Civil rights leaders honor FDNY for condemning Ala. officials’ use of fire hoses in 1963 protests
Former Birmingham students applaud the FDNY leadership for denouncing the use of firefighters against students in civil rights protests
By Leonard Greene
New York Daily News
NEW YORK — Months before four little girls were killed in a Birmingham, Ala., church bombing that helped turn the tide of the civil rights movement in 1963, their friends and classmates bravely took to the streets in protest racial segregation.
There, in a brutal confrontation forever seared in the grainy images of black-and-white TV, they were attacked by snarling dogs and high-pressure water hoses unleashed by unrelenting officers under the callous and cruel direction of the city’s Public Safety Commissioner Bull Connor.
Among those who watched in horror at the time were members of New York City’s Fire Department, whose union strongly and publicly condemned the attack, a stance that still resonates with the demonstrators.
Sixty years later, alumni of what history dubbed “The Children’s Crusade” joined Attorney General Letitia James, City Council President Adrienne Adams and FDNY Lt. James McCarthy of the city’s Uniformed Fire Officers Association at a Manhattan fire house Monday to commemorate the union’s stand.
“This shameful and deplorable conduct by the City of Birmingham . . . has brought discredit to the honorable status of professional firefighters,” the union declared in a resolution at the time.
“This local union shall protest most vigorously to the City of Birmingham . . . for the debasement of the image of Fire Fighters by misusing them to hurt rather than to help people in danger.”
“We found out about the resolution about five years ago,” Gwendolyn Gamble, who was 14 when she became a civil rights soldier, said on Monday.
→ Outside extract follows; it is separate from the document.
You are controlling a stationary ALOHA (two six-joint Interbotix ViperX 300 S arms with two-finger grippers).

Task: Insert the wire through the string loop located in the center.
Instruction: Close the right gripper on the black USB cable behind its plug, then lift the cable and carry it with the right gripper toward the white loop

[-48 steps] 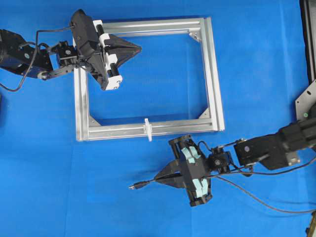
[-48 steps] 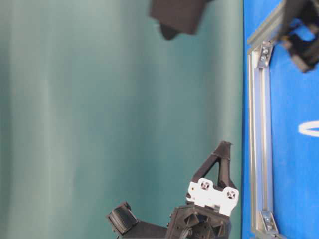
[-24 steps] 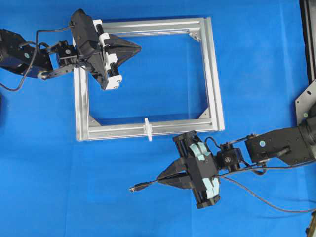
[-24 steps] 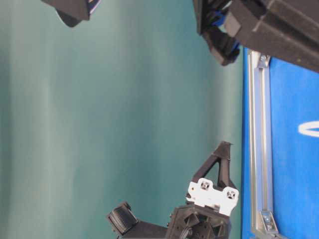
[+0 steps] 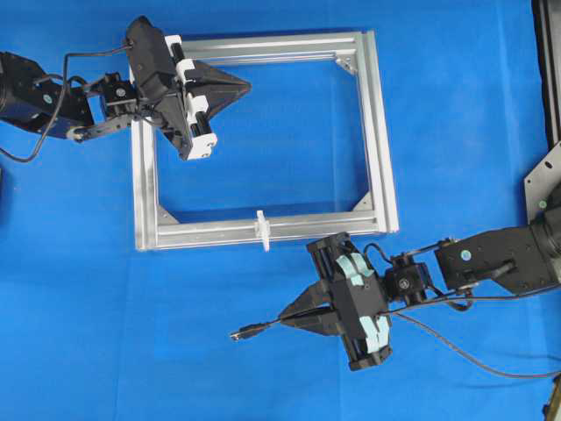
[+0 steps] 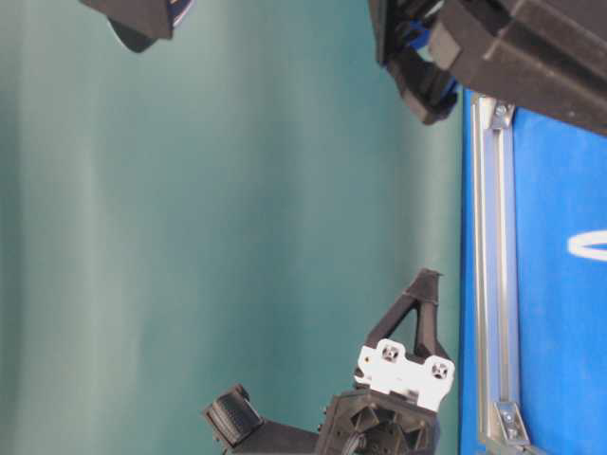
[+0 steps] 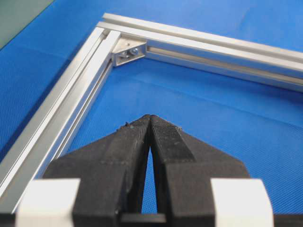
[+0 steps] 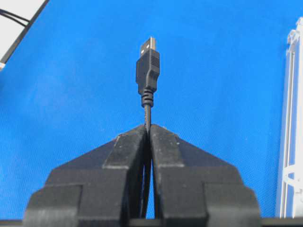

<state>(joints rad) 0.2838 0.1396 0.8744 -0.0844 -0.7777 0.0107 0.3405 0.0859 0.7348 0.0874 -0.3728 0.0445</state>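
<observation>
Two grippers: the right gripper (image 5: 285, 316), lower centre, clamps the wire (image 5: 263, 328), plug pointing left, below the string loop (image 5: 260, 227) on the frame's (image 5: 377, 132) bottom rail. The left gripper (image 5: 245, 86), upper left, is pressed together, empty.

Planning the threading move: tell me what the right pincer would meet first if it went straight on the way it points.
Probably nothing: the right pincer, shut on the wire, points along bare blue cloth, passing the string loop and frame.

Left tool (image 7: 150, 124) closed, empty, above blue mat (image 7: 208, 118) inside silver frame (image 7: 199, 47) corner
</observation>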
“To hear and find out and see for myself that there were other people in this country who condemned what Birmingham denied doing — they still denied doing that to the children — it told me that they must be ashamed of what they did to us. But you know what? Those fire hoses and those dogs made us who we are today.
“And you know what else? If I could turn back the clock.I would do it again, Gamble said. “I believe standing up, not just for Blacks, not just for Mexicans, but for all men. That’s what I was taught in my home.”
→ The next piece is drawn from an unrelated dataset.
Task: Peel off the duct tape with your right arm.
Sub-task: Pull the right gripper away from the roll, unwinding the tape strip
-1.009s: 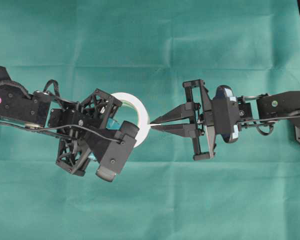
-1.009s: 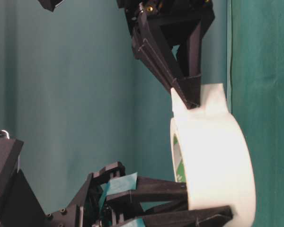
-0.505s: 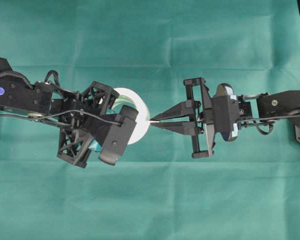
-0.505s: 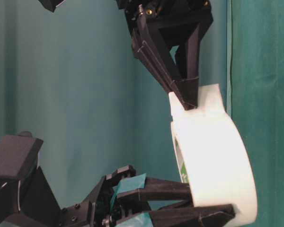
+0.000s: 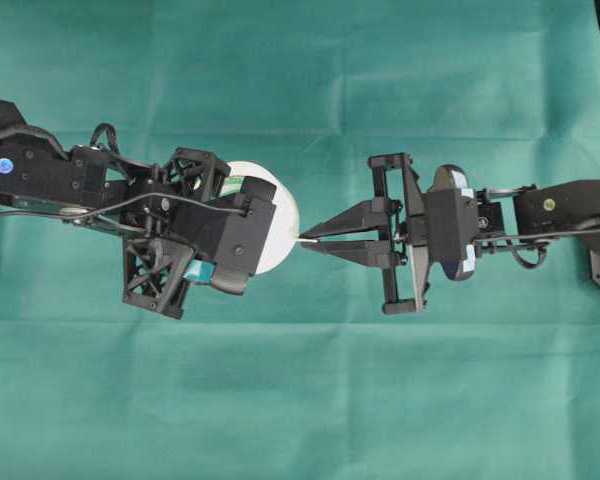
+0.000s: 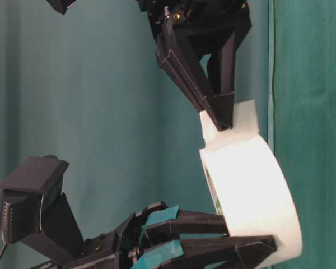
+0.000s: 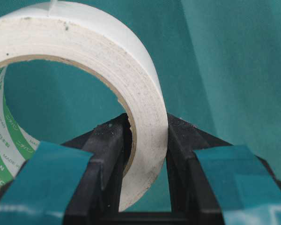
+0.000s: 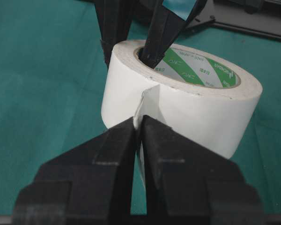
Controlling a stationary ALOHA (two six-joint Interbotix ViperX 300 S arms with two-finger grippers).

Gloria Randall, 76, who was just 16 when the stinging water cannons ripped into her flesh, recalled Birmingham in 1963 as “the most segregated and racist place in America. And for [the FDNY] to stand up and say, ‘We will not go along with this,’ thank you from the bottom of my heart. It’s my privilege, it’s my pleasure and it’s my honor to be here standing before you.
“I have been praying about the things that happened to us as children in Birmingham. It has bothered me all my life. I’ve just gotten to the point where I can talk about it,” Randall said.
The strategy to use the young demonstrators — devised by Martin Luther King Jr. and his associates at the Southern Christian Leadership Conference — helped pave the way for the passage of the 1964 Civil Rights Act.
But the community paid a heavy price. The Sixteenth Street Baptist Church, where the protest was organized, was bombed on Sept. 15, 1963. Killed in the blast were Addie Mae Collins, Cynthia Wesley, Carole Robertson, all age 14, and 11-year-old Denise McNair.
Gwendolyn Webb, who was 14 when she walked out of the church and marched that year, was the second Black woman to become a police officer in Birmingham.
“It wasn’t just a fire hose, It was a cannon connected to a fire hose,” said Webb, 75. “But I thank God that we’re here to tell the story.”